Co lubili goście przedwojennych lokali?

W porze obiadu, która mimo niewielkich regionalnych różnic przypadała zwykle na godzinę 14 – czytamy w książce Mai Łozińskiej –  powodzeniem cieszyły się kotlety cielęce, pieczeń wołowa z buraczkami, paprykarz cielęcy, zrazy nelsońskie, rumsztyk i sandacz z rusztu, kotlety de volaille. Te ostatnie były specjalnością znanej warszawskiej restauracji „Cristal”. Tamtejsi kucharze od czasu do czasu weryfikowali wrażliwość podniebienia swoich gości za pomocą fałszywego de volaille’a – do mięsa z kury, z którego był przyrządzany, dodawali odrobinę tańszej wieprzowiny. Prawdziwy smakosz, niczym księżniczka na ziarnku grochu z bajki Andersena, zawsze zauważał różnicę. Podobno Eugeniusz Bodo, bywalec Cristalu, próbę tę przeszedł zwycięsko. Jego starszy kolega w aktorskim fachu, Józef Węgrzyn, o wykwintnej kuchni miał marne pojęcie. Po przyjeździe z Krakowa udał się do restauracji w Hotelu Europejskim i chcąc w stolicy zakosztować wytwornego życia, wybrał z karty potrawy, jakich dotąd nigdy nie jadł. „Gdy mu przyniesiono zamówiony karczoch – opowiadał Lechoń – Józek spojrzał z przestrachem na tę nie znaną mu jarzynę i zawołał „Jezus Maria! Olieander!”.

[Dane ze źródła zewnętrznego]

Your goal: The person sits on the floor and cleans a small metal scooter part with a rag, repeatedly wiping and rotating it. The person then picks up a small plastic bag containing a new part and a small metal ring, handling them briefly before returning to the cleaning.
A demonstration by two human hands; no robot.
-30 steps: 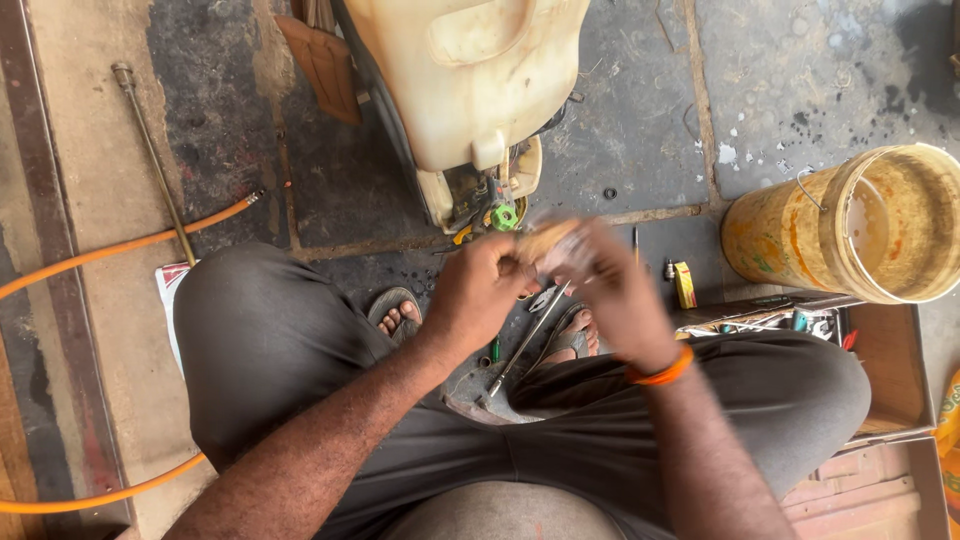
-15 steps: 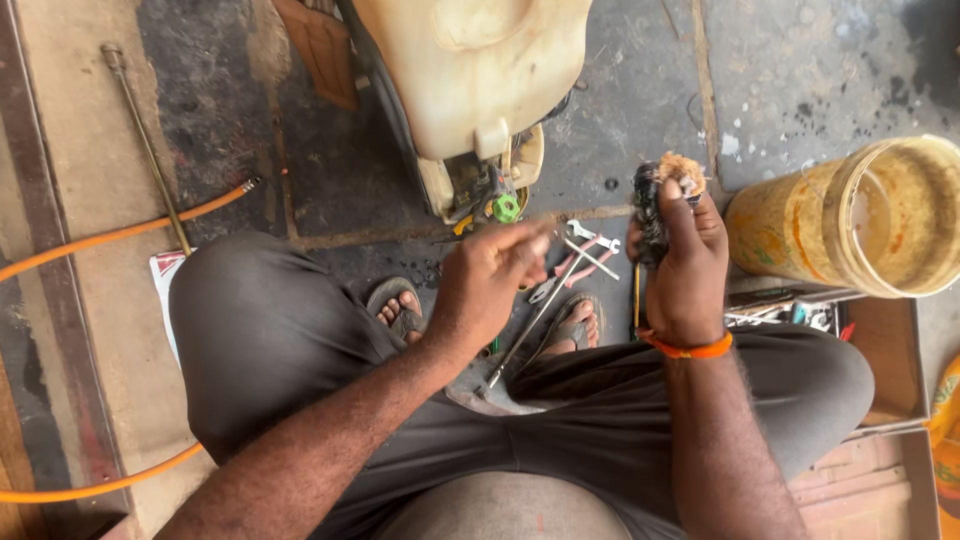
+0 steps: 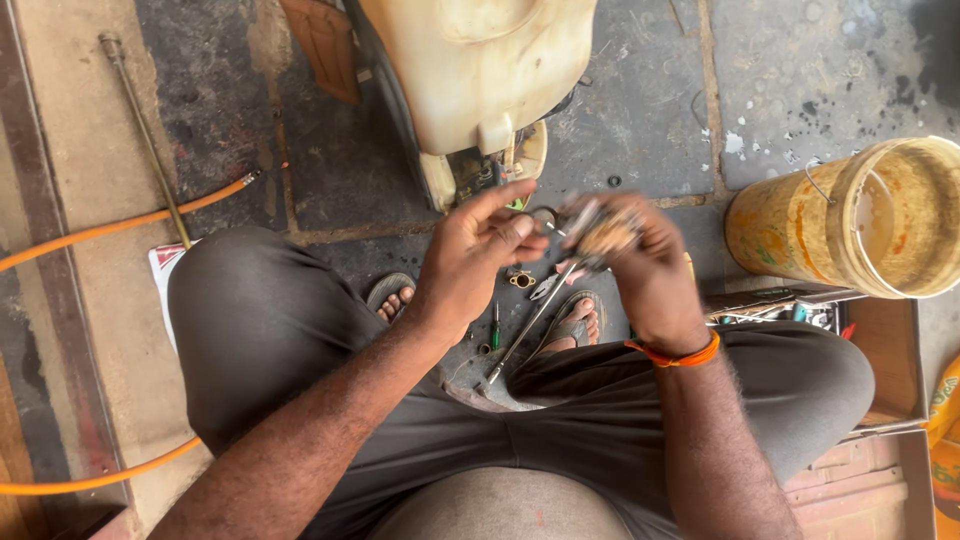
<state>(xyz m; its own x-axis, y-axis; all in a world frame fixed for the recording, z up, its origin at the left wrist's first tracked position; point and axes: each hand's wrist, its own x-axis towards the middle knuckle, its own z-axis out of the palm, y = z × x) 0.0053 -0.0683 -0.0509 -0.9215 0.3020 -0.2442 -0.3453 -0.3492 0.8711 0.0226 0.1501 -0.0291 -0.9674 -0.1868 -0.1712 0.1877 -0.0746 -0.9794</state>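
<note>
Stone floor below; small blurred part (image 3: 600, 228) between both hands' fingers (image 3: 520, 232).

A small metal part (image 3: 598, 228), blurred, with pale tan and grey patches, sits in the right hand (image 3: 645, 270), raised above the floor between the knees. The left hand (image 3: 470, 262) meets it from the side, its fingers (image 3: 520, 232) touching the part's left end. Its exact shape cannot be told through the blur.
</note>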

Niemal wszystkie restauracje w Warszawie miały w menu flaki. Za najsmaczniejsze uchodziły tak zwane garnuszkowe, przyrządzane według dawnej dziewiętnastowiecznej receptury: do kamiennego garnka wlewano porcję flaków z pulpetami, posypywano je obficie parmezanem, zalewano masłem smażonym z tartą bułką i zapiekano w piecu. Potem doprawiano już według uznania – papryką, imbirem lub majerankiem. Tradycyjne warszawskie flaki garnuszkowe były podawaną w każdy czwartek specjalnością restauracji „Pod Wróblem” na Mazowieckiej. Na bigos, flaki, fasolkę po bretońsku wpadano do barów szybkiej obsługi, które po pierwszej wojnie światowej, a zwłaszcza w latach trzydziestych, pojawiły się w ruchliwych centrach miast. W całej Polsce karierę robiły maczanki – przysmak rodem z Galicji. Były to gorące bułeczki nadziewane mięsem i polewane obficie gęstym, aromatycznym sosem z prawdziwków. Najlepsze podawano u Hawełki w Krakowie, ale chwalono także maczanki u Karpowicza w Zakopanem i w warszawskim „Barze pod setką” Wachowiczów. Bar „Sandwich” prowadzony w stolicy przez braci Hirszfeldów przy zawsze zatłoczonej Marszałkowskiej polecał zapiekanki z kajzerek, mielonego mięsa i cebuli. Na śniadanie lub szybką obiadową przekąskę wybierano się chętnie do tak zwanych handelków – czasy ich świetności przypadały jeszcze na XIX wiek. W dwudziestoleciu handelki prowadzili nadal niektórzy właściciele sklepów z artykułami spożywczymi, którzy na zapleczu utrzymywali zwykle niewielkie i skromne pomieszczenie restauracyjne. W Warszawie szczególny rozgłos zyskała wędliniarnia „Pod Ryjkiem” Jana Jabłońskiego, gdzie w dwóch pokoikach za sklepem zajadano się najlepszą w mieście golonką, wędzoną szynką i roladą z prosiąt. Za specjalność firmy uchodziło także salami, wiszące na hakach w wielkich dwumetrowych pętach.

I tu ciśnie się pytanie ze znanego dowcipu: I komu to przeszkadzało?